Mehr Informationen finden Sie in unseren aktuellen Nachrichten oder unserem aktuellem News-Portal.
Die Bundesregierung plant, das Bürgergeld stärker zu verschärfen, um den Sozialstaat zu schonern. Die Änderungen sollen jedoch nicht dazu führen, dass weniger Leistungen ausgezahlt werden, sondern eher, dass die Pflichten der Leistungsbezieher stärker in den Fokus gerücken.
Strengere Sanktionen für Nicht-Bezahlende
Leistungsberechtigte, die sich nicht an ihre Pflichten halten, könnten künftig mit strengeren Sanktionen konfrontiert werden. Wenn sie zwei Mal hintereinander nicht bei einem Termin erscheinen oder beispielsweise eine Fortbildung ablehnen, könnte ihr Regelsatz um 30 Prozent gekürzt werden. Die Miete würde dann nicht mehr ausgezahlt, sondern direkt an den Vermieter überwiesen.
Ukrainerinnen und Ukrainer erhalten kein Bürgergeld
Ukrainerinnen und Ukrainer, die nach April 2025 nach Deutschland kommen, sollen kein Bürgergeld bekommen. Sie werden vielmehr nach dem Asylbewerberleistungsgesetz unterstützt, was die Kosten beim Bürgergeld senken würde.

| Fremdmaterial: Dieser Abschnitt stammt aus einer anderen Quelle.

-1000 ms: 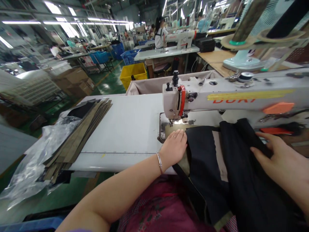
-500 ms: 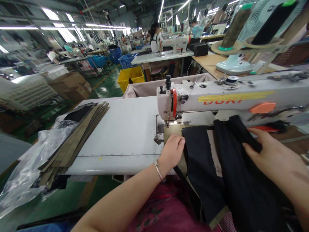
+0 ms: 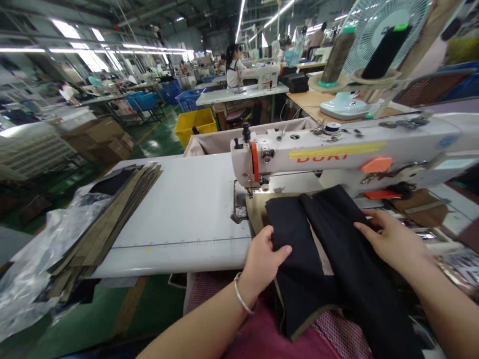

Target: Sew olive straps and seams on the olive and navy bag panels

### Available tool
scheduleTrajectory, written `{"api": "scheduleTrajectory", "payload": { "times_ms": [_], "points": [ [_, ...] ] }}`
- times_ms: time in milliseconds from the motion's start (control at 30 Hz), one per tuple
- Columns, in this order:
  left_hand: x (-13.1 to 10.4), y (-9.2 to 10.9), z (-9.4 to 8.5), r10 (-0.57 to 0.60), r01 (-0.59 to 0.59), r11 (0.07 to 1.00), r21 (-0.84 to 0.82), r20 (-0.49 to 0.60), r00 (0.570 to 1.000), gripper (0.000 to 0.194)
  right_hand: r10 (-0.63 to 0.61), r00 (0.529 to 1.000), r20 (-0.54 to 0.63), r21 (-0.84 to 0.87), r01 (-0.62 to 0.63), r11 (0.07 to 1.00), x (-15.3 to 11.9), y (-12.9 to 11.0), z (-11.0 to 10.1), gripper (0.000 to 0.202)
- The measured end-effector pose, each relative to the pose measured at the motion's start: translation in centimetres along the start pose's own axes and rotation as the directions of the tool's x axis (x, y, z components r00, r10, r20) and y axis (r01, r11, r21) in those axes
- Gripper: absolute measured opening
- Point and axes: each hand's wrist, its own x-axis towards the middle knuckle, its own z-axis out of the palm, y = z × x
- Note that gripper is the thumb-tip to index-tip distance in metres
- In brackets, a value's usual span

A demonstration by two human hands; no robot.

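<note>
A black cloth piece (image 3: 303, 269) with an olive layer under it lies across the front of the sewing machine (image 3: 307, 147) and hangs down over my lap. My left hand (image 3: 264, 254) pinches its left edge, thumb on top and fingers partly hidden. At the upper right fold of the same cloth, my right hand (image 3: 389, 242) grips with thumb and fingers. Between the two black layers shows a pale strip (image 3: 321, 252). The olive edge (image 3: 258, 207) rests beside the needle and presser foot (image 3: 250, 191), but I cannot tell whether it is under the foot.
Olive strips (image 3: 108, 222) lie stacked at the table's left end, on clear plastic (image 3: 71, 234). Thread cones (image 3: 385, 52) and a fan (image 3: 385, 35) stand behind the machine. A yellow bin (image 3: 194, 124) is on the floor beyond. A person (image 3: 232, 65) sits at another machine.
My left hand has moved down along the cloth's left edge, its thumb now on the black layer. The right hand's part of the cloth has shifted left and spread flatter. The view has turned rightward.
</note>
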Motion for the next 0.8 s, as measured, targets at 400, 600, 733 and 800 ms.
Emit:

Kosten für Bürgergeld und Asylhilfe steigen
Die Kosten für das Bürgergeld würden tatsächlich sinken, aber die Kosten für Leistungen aus dem Asylbewerberleistungsgesetz würden um 1,375 Milliarden Euro steigen. Das bedeutet ein Nullsummenspiel.
Reform startet im Sommer 2026
Die Reform soll größtenteils zum 1. Juli 2026 in Kraft treten. Der Bundestag berät jedoch über die Änderungen. Kritiker fordern Nachbesserungen auf, da die geplanten Verschärfungen kaum Einsparungen bringen würden und Betroffene im schlimmsten Fall ihr Zuhause verlieren könnten.
Grundvoraussetzung für Bürgergeld
Die Antragsteller müssen in Deutschland leben, mindestens drei Stunden pro Tag arbeiten können und noch nicht im Rentenalter sein. Außerdem muss das Einkommen der Bedarfsgemeinschaft unter dem Existenzminimum liegen. Eine Bedarfsgemeinschaft bilden Menschen, die zusammenleben und Verantwortung füreinander übernehmen.
Berechnung des Bürgergelds
Die Höhe des Bürgergelds wird durch eine Formel bestimmt: Bedarf minus Einkommen gleich Bürgergeld. Der Regelbedarf ist der sogenannte "Wohlfahrtsbaustein", der die Kosten für den Lebensunterhalt sichert, wie zum Beispiel Lebensmittel, Kleidung und Körperpflege.
Schonvermögen ändert sich
Das Schonvermögen soll künftig am Lebensalter orientieren. Konkret sind folgende Freibeträge geplant: Bis zur Vollendung des 20. Lebensjahres gilt ein Schonvermögen von 5.000 Euro, ab dem 21. Lebensjahr erhöht sich die Summe auf 10.000 Euro und so weiter.